Top of RECORD SET

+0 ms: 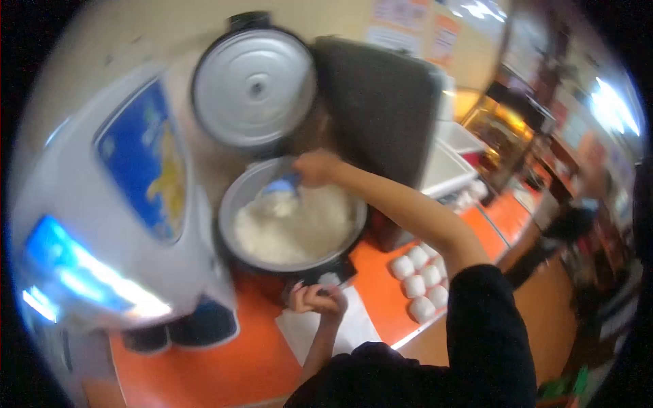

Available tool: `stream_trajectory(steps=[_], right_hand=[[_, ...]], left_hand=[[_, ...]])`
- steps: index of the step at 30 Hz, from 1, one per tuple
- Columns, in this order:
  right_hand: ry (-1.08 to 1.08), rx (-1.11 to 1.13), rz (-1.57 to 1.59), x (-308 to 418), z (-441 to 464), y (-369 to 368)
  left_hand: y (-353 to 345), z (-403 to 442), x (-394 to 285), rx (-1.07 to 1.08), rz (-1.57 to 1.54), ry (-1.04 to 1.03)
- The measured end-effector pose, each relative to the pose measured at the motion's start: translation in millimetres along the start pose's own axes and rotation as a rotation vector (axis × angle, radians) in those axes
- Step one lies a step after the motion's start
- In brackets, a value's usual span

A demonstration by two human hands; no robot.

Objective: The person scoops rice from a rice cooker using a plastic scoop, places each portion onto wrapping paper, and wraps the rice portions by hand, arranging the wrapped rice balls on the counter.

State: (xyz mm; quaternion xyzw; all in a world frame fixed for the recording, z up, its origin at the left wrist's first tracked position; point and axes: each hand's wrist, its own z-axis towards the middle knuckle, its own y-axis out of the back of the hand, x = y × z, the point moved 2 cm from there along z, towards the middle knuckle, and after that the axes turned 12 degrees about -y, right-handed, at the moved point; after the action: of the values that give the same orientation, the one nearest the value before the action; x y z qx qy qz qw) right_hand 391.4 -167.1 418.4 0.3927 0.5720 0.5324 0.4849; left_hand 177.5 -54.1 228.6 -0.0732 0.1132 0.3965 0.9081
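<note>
A large rice cooker [228,241] stands with its lid [255,88] raised, and white rice [292,234] fills much of the pot. My right hand [316,168] reaches over the far rim, closed around the handle of a blue rice paddle [280,187]. The paddle's blade is down at the rice, with white rice on or against it; blur hides which. At the cooker's front is my left hand [316,299], its fingers curled inward above a white sheet [299,336]. What those fingers hold, if anything, is hidden.
A big white-grey machine [129,224] with a blue panel stands at the left. Several white rounded pieces [415,285] sit in rows on the orange tabletop [262,343]. Behind the cooker are a dark grey panel [381,109] and a white bin [449,166].
</note>
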Motion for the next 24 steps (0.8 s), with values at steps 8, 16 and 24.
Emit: stream_trajectory(steps=[8, 16, 24], right_hand=[[0.034, -0.103, -0.219, 27, 3, -65], [0.307, 0.044, -0.091, 60, -44, -38], [0.204, 0.102, 0.043, 37, -115, -14]], left_hand=[[7, 1, -1, 0.092, 0.025, -0.005], [5, 2, -1, 0.008, 0.114, -0.01], [4, 2, -1, -0.005, 0.083, 0.001]])
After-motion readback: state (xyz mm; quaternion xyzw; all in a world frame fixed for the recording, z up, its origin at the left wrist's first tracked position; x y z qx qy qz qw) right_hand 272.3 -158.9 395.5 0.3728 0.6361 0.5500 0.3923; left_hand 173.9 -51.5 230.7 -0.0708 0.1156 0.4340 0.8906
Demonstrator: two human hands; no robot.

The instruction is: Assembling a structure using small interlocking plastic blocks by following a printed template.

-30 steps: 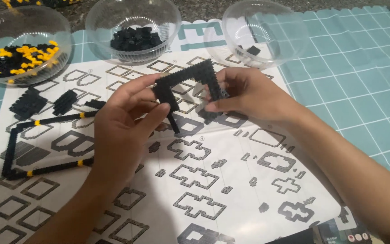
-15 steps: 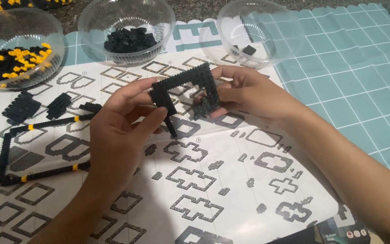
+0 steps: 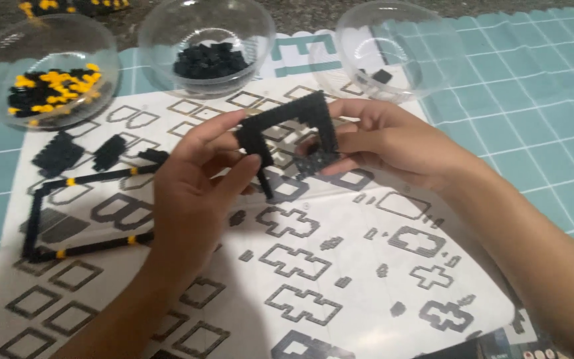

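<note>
Both hands hold a half-built black brick frame above the template sheet.

The left hand [image 3: 191, 193] pinches the left leg of the black brick frame [image 3: 290, 136] between thumb and fingers [image 3: 217, 129]; the right hand [image 3: 393, 143] grips its right leg, fingers closed on a small black piece at the lower end. The frame shows a top bar and two legs, its bottom open, so it looks part-made. On the template sheet [image 3: 340, 279] lies a larger black frame with yellow bricks [image 3: 81, 209], seemingly complete, beside loose black brick clusters [image 3: 58, 153]. Many outlines remain uncovered. Beyond stand a bowl of yellow and black bricks [image 3: 44, 90], a bowl of black bricks [image 3: 207, 60] and a nearly empty bowl [image 3: 393, 46] on the green gridded surface [image 3: 539, 119].
</note>
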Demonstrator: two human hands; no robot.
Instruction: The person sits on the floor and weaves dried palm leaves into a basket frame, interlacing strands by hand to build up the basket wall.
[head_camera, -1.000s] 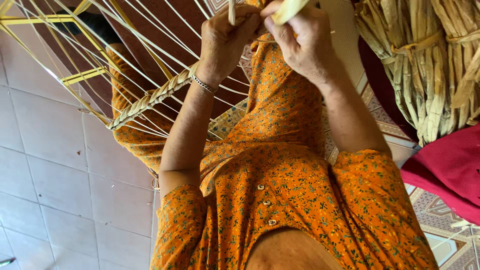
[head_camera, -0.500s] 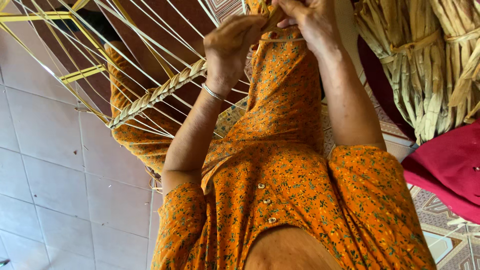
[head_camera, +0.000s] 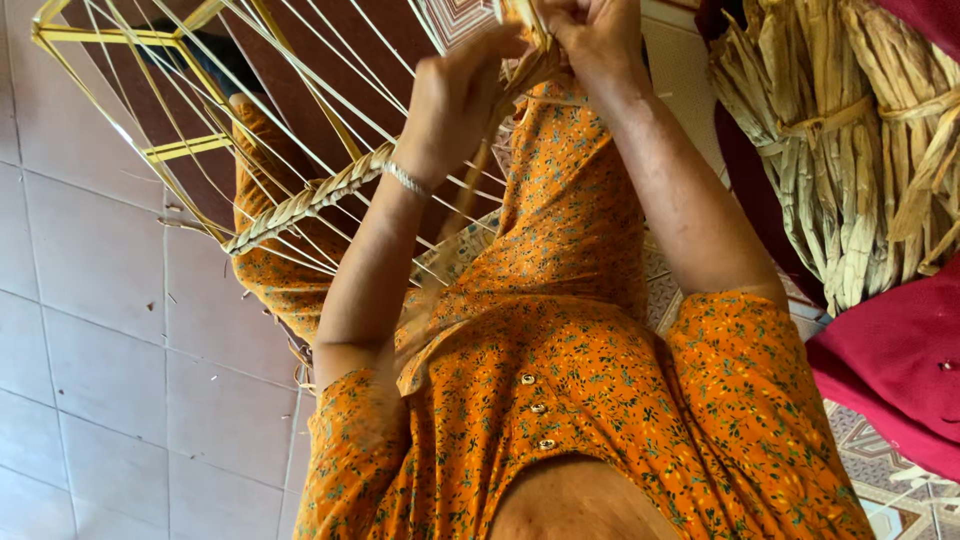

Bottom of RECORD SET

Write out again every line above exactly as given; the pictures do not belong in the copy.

> [TASK RESULT]
+0 ms: 

Available tool: `stream_trajectory(steps=[_], right_hand=[[_, ...]], left_hand=[[_, ...]])`
- steps: index of the step at 30 Hz, from 1, one per tuple
- Columns, in this order:
  right_hand: ry (-1.08 to 1.08), rx (-1.11 to 1.13), rz (-1.57 to 1.59), x (-308 to 418), z (-441 to 464), y (-369 to 368)
  left_hand: y (-353 to 345), z (-403 to 442), x (-394 to 285), rx (-1.07 to 1.08), rz (-1.57 to 1.54), ry (-1.04 to 1.03)
- The measured end-effector pose, each relative to the pose measured at the motion's start: translation in millimetres along the start pose's own axes and rotation as a rotation vector (axis × angle, radians) in those axes
- Step one lies a step after the motion's start
- In brackets, a value's usual span

A demonstration by two human hands; no robot.

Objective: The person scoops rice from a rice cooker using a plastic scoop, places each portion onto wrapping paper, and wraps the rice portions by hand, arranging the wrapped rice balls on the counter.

State: (xyz mm; quaternion xyzw; all in a world frame fixed for the recording, z up, its origin at the left wrist's first tracked position; point and axes: each hand's wrist, its own z-axis towards the middle knuckle, its own y-axis out of the back of the hand, x = y × z, the point moved 2 cm from there along z, towards the middle knuckle, and after that the axes turned 12 degrees about -y, right-handed, at the moved point; after the action: of the values that give the same orientation, the one nearest the value before the action; x y z qx qy qz qw) right_hand 391.4 -167.1 418.4 0.3927 0.5720 0.5324 0.4849; left_hand 177.5 -54.1 228.6 -0.0732 0.1132 0.3965 0.9081
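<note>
A large rice cooker [228,241] stands with its lid [255,88] raised, and white rice [292,234] fills much of the pot. My right hand [316,168] reaches over the far rim, closed around the handle of a blue rice paddle [280,187]. The paddle's blade is down at the rice, with white rice on or against it; blur hides which. At the cooker's front is my left hand [316,299], its fingers curled inward above a white sheet [299,336]. What those fingers hold, if anything, is hidden.
A big white-grey machine [129,224] with a blue panel stands at the left. Several white rounded pieces [415,285] sit in rows on the orange tabletop [262,343]. Behind the cooker are a dark grey panel [381,109] and a white bin [449,166].
</note>
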Motion for the next 24 steps (0.8 s), with values at steps 8, 16 and 24.
Emit: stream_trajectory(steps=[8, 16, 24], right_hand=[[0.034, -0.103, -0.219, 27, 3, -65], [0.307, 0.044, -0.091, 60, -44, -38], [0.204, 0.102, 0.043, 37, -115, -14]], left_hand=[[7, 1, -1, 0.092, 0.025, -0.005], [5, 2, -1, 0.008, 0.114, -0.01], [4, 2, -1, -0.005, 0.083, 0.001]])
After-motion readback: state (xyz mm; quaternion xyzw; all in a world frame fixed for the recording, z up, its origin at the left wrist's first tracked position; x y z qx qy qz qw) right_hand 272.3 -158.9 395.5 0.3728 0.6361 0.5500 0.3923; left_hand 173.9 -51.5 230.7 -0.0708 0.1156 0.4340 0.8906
Demonstrator: two human hands; no robot.

The instruction is: Assembling a structure using small interlocking plastic blocks by following a printed template.

-30 steps: 
-15 steps: 
+0 steps: 

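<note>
Both hands hold a half-built black brick frame above the template sheet.

The left hand [image 3: 191, 193] pinches the left leg of the black brick frame [image 3: 290, 136] between thumb and fingers [image 3: 217, 129]; the right hand [image 3: 393, 143] grips its right leg, fingers closed on a small black piece at the lower end. The frame shows a top bar and two legs, its bottom open, so it looks part-made. On the template sheet [image 3: 340, 279] lies a larger black frame with yellow bricks [image 3: 81, 209], seemingly complete, beside loose black brick clusters [image 3: 58, 153]. Many outlines remain uncovered. Beyond stand a bowl of yellow and black bricks [image 3: 44, 90], a bowl of black bricks [image 3: 207, 60] and a nearly empty bowl [image 3: 393, 46] on the green gridded surface [image 3: 539, 119].
</note>
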Demonstrator: two human hands; no robot.
Instruction: The person sits on the floor and weaves dried palm leaves into a basket frame, interlacing strands by hand to build up the basket wall.
[head_camera, -1.000s] 
[head_camera, -0.500s] 
[head_camera, +0.000s] 

That's the answer, with nothing more to add.